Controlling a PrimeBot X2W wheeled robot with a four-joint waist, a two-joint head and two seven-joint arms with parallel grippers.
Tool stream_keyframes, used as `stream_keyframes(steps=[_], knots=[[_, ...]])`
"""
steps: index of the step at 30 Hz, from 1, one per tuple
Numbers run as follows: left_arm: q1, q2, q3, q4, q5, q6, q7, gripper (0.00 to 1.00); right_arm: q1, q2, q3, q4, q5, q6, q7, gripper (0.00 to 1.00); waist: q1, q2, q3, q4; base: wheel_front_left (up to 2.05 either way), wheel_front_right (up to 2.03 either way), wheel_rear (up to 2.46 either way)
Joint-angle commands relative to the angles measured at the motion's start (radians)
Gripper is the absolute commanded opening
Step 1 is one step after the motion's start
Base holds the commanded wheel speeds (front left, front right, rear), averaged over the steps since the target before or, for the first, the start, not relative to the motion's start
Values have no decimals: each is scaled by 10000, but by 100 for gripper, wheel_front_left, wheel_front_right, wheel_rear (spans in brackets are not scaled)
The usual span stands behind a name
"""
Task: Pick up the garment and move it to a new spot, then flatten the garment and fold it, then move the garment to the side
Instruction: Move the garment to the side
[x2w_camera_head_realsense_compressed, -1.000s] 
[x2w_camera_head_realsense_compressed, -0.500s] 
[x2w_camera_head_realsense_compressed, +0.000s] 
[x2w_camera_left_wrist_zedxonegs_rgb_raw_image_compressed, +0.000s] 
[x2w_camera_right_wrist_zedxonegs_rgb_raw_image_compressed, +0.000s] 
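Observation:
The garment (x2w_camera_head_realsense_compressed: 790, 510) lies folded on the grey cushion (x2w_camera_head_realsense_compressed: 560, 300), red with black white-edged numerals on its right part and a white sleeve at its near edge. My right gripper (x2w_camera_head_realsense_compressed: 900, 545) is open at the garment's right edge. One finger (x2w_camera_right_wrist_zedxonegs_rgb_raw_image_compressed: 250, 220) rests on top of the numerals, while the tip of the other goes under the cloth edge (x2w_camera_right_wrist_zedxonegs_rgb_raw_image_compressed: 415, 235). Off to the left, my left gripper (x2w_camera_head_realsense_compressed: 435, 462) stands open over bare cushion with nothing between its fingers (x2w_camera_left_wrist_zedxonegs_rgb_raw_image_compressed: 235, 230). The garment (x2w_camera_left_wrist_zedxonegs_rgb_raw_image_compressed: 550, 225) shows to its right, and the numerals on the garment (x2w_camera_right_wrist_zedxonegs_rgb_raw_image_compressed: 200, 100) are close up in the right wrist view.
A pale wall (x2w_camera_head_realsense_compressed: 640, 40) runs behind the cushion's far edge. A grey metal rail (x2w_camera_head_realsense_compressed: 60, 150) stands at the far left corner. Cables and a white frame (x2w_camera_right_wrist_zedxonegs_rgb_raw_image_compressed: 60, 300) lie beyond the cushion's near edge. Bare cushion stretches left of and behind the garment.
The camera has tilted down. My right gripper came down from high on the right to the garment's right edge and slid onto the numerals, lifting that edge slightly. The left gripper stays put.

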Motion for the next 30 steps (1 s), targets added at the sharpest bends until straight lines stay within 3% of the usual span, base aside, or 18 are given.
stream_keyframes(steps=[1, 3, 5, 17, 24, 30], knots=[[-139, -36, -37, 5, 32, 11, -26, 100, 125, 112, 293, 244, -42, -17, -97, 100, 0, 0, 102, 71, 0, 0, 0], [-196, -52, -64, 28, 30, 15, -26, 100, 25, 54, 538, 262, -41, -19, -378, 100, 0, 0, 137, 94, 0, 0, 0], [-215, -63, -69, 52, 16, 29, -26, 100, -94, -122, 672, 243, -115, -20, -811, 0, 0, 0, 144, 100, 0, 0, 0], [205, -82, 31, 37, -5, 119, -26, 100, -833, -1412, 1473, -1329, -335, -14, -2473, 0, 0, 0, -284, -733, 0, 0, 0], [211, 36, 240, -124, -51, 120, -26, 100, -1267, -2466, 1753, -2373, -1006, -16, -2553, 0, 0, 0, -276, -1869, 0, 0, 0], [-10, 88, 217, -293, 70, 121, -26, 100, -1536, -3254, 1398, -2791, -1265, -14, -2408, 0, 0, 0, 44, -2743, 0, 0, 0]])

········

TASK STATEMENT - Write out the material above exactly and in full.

SOLUTION TO THE EXERCISE -
Controlling a PrimeBot X2W wheeled robot with a four-joint waist, a two-joint head and two seven-joint arms with parallel grippers.
Tool stream_keyframes, used as `stream_keyframes(steps=[_], knots=[[_, ...]])`
"""
steps: index of the step at 30 Hz, from 1, one per tuple
Numbers run as follows: left_arm: q1, q2, q3, q4, q5, q6, q7, gripper (0.00 to 1.00); right_arm: q1, q2, q3, q4, q5, q6, q7, gripper (0.00 to 1.00); waist: q1, q2, q3, q4; base: wheel_front_left (up to 2.05 either way), wheel_front_right (up to 2.03 either way), wheel_rear (up to 2.46 either way)
Joint-angle commands relative to the angles measured at the motion's start (radians)
Gripper is the absolute commanded opening
Step 1 is one step after the motion's start
Base holds the commanded wheel speeds (front left, front right, rear), averaged over the steps since the target before or, for the first, the start, not relative to the motion's start
Values have no decimals: each is scaled by 10000, but by 100 for gripper, wheel_front_left, wheel_front_right, wheel_rear (spans in brackets are not scaled)
The usual span stands behind a name
"""
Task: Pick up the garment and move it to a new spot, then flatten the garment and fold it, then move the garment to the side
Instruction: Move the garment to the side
[x2w_camera_head_realsense_compressed, -1.000s] 
[x2w_camera_head_realsense_compressed, -0.500s] 
[x2w_camera_head_realsense_compressed, +0.000s] 
[x2w_camera_left_wrist_zedxonegs_rgb_raw_image_compressed, +0.000s] 
[x2w_camera_right_wrist_zedxonegs_rgb_raw_image_compressed, +0.000s] 
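Observation:
The garment (x2w_camera_head_realsense_compressed: 790, 510) lies folded on the grey cushion (x2w_camera_head_realsense_compressed: 560, 300), red with black white-edged numerals on its right part and a white sleeve at its near edge. My right gripper (x2w_camera_head_realsense_compressed: 900, 545) is open at the garment's right edge. One finger (x2w_camera_right_wrist_zedxonegs_rgb_raw_image_compressed: 250, 220) rests on top of the numerals, while the tip of the other goes under the cloth edge (x2w_camera_right_wrist_zedxonegs_rgb_raw_image_compressed: 415, 235). Off to the left, my left gripper (x2w_camera_head_realsense_compressed: 435, 462) stands open over bare cushion with nothing between its fingers (x2w_camera_left_wrist_zedxonegs_rgb_raw_image_compressed: 235, 230). The garment (x2w_camera_left_wrist_zedxonegs_rgb_raw_image_compressed: 550, 225) shows to its right, and the numerals on the garment (x2w_camera_right_wrist_zedxonegs_rgb_raw_image_compressed: 200, 100) are close up in the right wrist view.
A pale wall (x2w_camera_head_realsense_compressed: 640, 40) runs behind the cushion's far edge. A grey metal rail (x2w_camera_head_realsense_compressed: 60, 150) stands at the far left corner. Cables and a white frame (x2w_camera_right_wrist_zedxonegs_rgb_raw_image_compressed: 60, 300) lie beyond the cushion's near edge. Bare cushion stretches left of and behind the garment.
The camera has tilted down. My right gripper came down from high on the right to the garment's right edge and slid onto the numerals, lifting that edge slightly. The left gripper stays put.
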
Motion for the next 30 steps (1 s), targets added at the sharpest bends until straight lines stay within 3% of the usual span, base aside, or 18 are given.
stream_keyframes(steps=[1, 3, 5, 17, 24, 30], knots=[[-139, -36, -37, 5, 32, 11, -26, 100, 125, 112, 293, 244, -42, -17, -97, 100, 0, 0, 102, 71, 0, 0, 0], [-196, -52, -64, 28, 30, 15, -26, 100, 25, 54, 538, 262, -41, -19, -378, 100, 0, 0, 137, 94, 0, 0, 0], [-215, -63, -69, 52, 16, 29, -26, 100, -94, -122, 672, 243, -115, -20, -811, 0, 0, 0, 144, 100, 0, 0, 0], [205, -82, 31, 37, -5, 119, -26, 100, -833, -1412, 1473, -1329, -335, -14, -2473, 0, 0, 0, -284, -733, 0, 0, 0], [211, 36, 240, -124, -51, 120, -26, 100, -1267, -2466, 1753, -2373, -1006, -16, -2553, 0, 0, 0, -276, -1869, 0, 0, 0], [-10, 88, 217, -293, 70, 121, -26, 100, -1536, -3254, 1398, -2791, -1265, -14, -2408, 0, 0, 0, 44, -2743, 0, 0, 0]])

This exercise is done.